Devolution to Scotland, Wales and Northern Ireland has been ad hoc, with no real strategy behind it. Devo-manc lacks the financial muscle to add up to much. Moving government out of London is prohibitively expensive. Create an English Parliament in London and you merely accentuate the centralisation problem. Build it outside London without granting London autonomy from it and the English Parliament risks a fraught relationship with a metropolis that will likely want to ignore it
EVEL has accentuated a sense of separation for Scotland. It also raises the so far unanswered question of whether London MPs should be barred from voting on matters in the rest of England that in London come under the purview of the Greater London Authority and Mayor.
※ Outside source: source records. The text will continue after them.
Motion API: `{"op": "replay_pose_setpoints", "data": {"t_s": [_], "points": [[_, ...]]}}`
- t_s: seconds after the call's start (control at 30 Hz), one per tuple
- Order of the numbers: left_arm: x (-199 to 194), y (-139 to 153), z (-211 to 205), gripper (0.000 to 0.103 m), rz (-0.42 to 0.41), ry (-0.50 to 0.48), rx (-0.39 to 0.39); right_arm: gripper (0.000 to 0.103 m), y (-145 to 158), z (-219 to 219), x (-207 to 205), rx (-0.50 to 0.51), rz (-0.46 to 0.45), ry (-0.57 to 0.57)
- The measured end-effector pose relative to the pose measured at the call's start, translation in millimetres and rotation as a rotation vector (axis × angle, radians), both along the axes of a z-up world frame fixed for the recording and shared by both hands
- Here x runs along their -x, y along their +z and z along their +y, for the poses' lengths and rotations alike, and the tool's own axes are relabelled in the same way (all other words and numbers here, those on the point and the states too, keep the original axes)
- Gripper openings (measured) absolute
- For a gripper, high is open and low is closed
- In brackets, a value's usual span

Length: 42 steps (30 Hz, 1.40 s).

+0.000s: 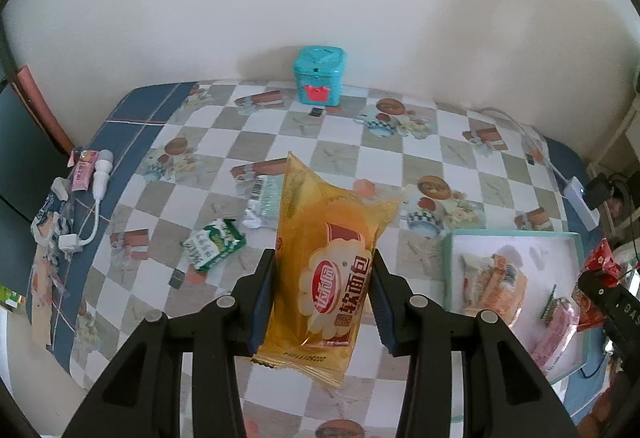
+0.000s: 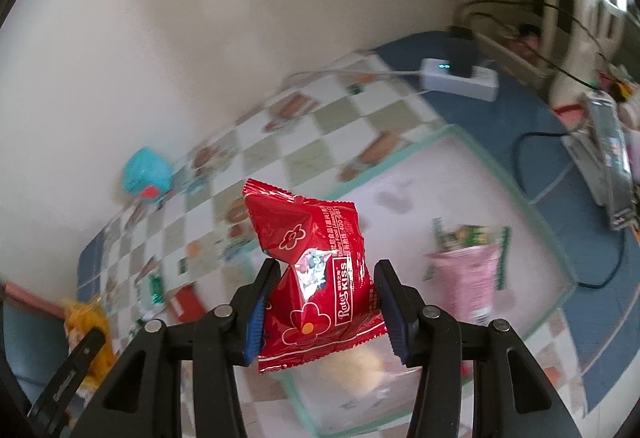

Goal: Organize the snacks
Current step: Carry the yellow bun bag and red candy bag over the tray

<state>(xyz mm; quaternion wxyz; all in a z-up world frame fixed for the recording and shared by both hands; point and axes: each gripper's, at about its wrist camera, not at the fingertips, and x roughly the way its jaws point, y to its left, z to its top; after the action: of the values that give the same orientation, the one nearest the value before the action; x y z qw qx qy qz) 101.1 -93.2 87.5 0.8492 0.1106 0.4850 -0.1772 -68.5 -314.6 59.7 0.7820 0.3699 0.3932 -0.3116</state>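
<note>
The white tray point(image 1: 576, 238) with its teal rim is taken as the landmark; it lies at the right part of the bench point(image 1: 280, 141), close to the bench's near right edge. Left of the tray a wide stretch of checkered cloth is left open, bounded at the far side by the wall, where a teal tin point(image 1: 319, 75) is set. Beyond the tray's far corner a white power strip point(image 2: 460, 79) is seen near the bench edge, with cables trailing around it.

The left tongs point(image 1: 323, 292) are clenched on a yellow bread packet point(image 1: 320, 270), which is held above the cloth just left of the tray. The right tongs point(image 2: 325, 308) are clamped on a red snack packet point(image 2: 316, 278), which is held over the tray's left rim.

Two loose packets are counted on the cloth left of the tray: a green packet point(image 1: 214, 242) and a pale, partly clear one point(image 1: 262, 201), the latter partly hidden behind the bread packet. Farther left, near the bench's left edge, a pink sachet point(image 1: 82, 171) and a white cabled plug point(image 1: 102, 173) are seen.

Inside the tray at least three packets are made out: an orange one point(image 1: 496, 282), a pink one point(image 2: 466, 278) and a green-edged one point(image 2: 464, 236). The right wrist view is smeared by motion, so their prints cannot be read, and a pale shape under the red packet cannot be identified.
</note>
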Motion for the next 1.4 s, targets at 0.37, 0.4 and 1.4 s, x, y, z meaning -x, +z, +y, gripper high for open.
{"op": "replay_pose_setpoints", "data": {"t_s": [0.37, 0.4, 1.4], "points": [[47.1, 5.9, -75.4, 0.045, 0.021, -0.206, 0.023, 0.052, -11.8, -43.7, 35.8, -0.017, 0.037, -0.135], [52.1, 5.1, -84.4, 0.045, 0.020, -0.228, 0.021, 0.052, -12.4, -44.3, 35.9, -0.016, 0.039, -0.137], [103.8, -46.7, -184.7, 0.045, 0.142, -0.444, -0.031, 0.053, -62.1, -86.8, 50.6, -0.054, 0.146, -0.205]]}}
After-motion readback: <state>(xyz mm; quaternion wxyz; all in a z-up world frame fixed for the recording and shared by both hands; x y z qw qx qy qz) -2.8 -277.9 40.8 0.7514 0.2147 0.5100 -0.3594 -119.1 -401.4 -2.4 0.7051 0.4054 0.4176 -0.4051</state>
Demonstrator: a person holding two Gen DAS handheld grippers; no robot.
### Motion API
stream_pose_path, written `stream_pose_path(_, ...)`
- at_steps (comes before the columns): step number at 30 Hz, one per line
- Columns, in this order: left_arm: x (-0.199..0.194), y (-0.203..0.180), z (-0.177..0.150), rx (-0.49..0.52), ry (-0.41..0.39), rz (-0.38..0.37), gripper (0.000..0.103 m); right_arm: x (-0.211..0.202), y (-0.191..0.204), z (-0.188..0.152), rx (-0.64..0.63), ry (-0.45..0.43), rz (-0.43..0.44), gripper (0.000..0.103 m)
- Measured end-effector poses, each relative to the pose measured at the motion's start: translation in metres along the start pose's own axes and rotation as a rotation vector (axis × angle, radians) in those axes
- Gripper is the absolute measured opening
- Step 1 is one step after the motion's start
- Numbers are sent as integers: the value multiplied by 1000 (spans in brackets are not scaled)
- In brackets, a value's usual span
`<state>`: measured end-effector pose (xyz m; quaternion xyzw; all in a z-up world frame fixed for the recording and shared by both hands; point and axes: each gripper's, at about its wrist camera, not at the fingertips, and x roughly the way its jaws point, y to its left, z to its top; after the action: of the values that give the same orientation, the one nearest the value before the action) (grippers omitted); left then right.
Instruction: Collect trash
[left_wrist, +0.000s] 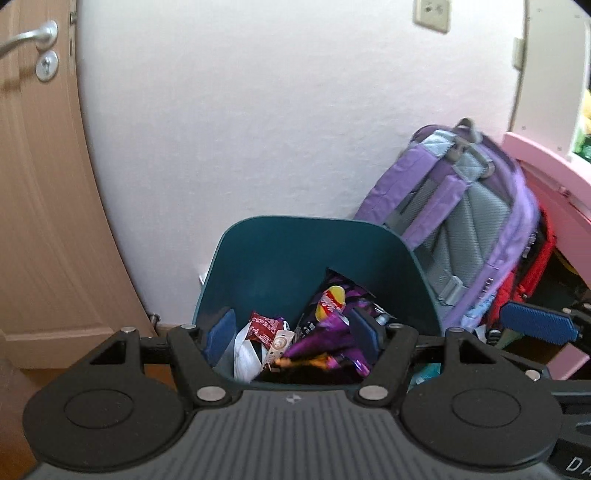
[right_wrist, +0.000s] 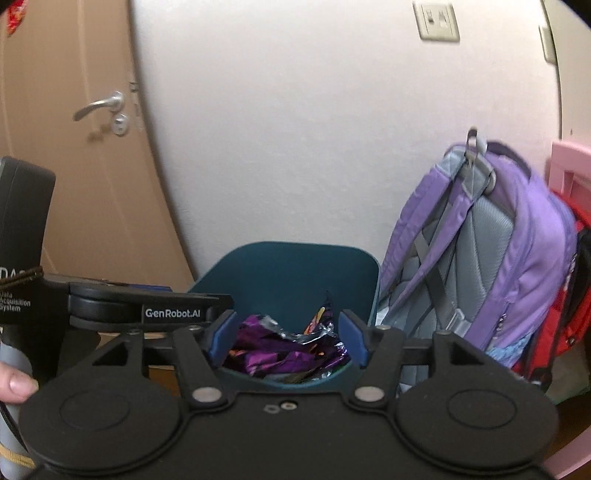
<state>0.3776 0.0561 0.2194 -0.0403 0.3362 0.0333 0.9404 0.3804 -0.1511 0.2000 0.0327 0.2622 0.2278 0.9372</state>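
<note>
A dark teal trash bin (left_wrist: 295, 254) stands against the white wall and holds several wrappers: a purple snack bag (left_wrist: 336, 299), a red packet (left_wrist: 264, 328) and a white wrapper (left_wrist: 245, 354). My left gripper (left_wrist: 293, 336) hangs open just above the bin's near rim, nothing between its blue pads. In the right wrist view the same bin (right_wrist: 284, 273) shows crumpled purple foil wrappers (right_wrist: 288, 354) inside. My right gripper (right_wrist: 286, 338) is open over the bin's near edge, empty. One blue pad of the right gripper (left_wrist: 537, 326) shows at the right of the left wrist view.
A purple and grey backpack (left_wrist: 469, 221) leans on the wall right of the bin, a red bag (left_wrist: 532, 280) behind it. Pink furniture (left_wrist: 546, 162) stands at the far right. A wooden door (left_wrist: 40, 184) with a metal handle is on the left. A thumb (right_wrist: 14, 384) grips the left device.
</note>
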Motion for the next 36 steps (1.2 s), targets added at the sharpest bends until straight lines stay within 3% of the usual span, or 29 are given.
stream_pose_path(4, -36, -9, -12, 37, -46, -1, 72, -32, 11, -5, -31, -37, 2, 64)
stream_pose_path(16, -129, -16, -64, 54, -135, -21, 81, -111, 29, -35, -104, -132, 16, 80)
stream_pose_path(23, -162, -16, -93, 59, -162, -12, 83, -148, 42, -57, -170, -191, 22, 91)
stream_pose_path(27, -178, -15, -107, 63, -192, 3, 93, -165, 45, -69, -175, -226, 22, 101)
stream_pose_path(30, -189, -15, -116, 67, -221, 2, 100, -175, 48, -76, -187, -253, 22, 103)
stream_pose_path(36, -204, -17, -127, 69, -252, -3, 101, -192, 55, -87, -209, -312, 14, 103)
Creating a devolved government for London is both an inevitable step for the UK to become a federal union, and a positive step that separates UK and London government. A Greater London Assembly turned into a London Parliament and a Mayor turned into a First Minister (albeit still perhaps retaining the title of mayor) with accompanying cabinet would see London take control of its own affairs.
As Mayor of London, Boris Johnson commissioned the London Finance Commission, chaired by the LSE’s Prof. Tony Travers, which recommended granting London greater tax raising powers. If Johnson now becomes Prime Minister then the former mayor should be pushed to consider further powers for the city he governed for two terms.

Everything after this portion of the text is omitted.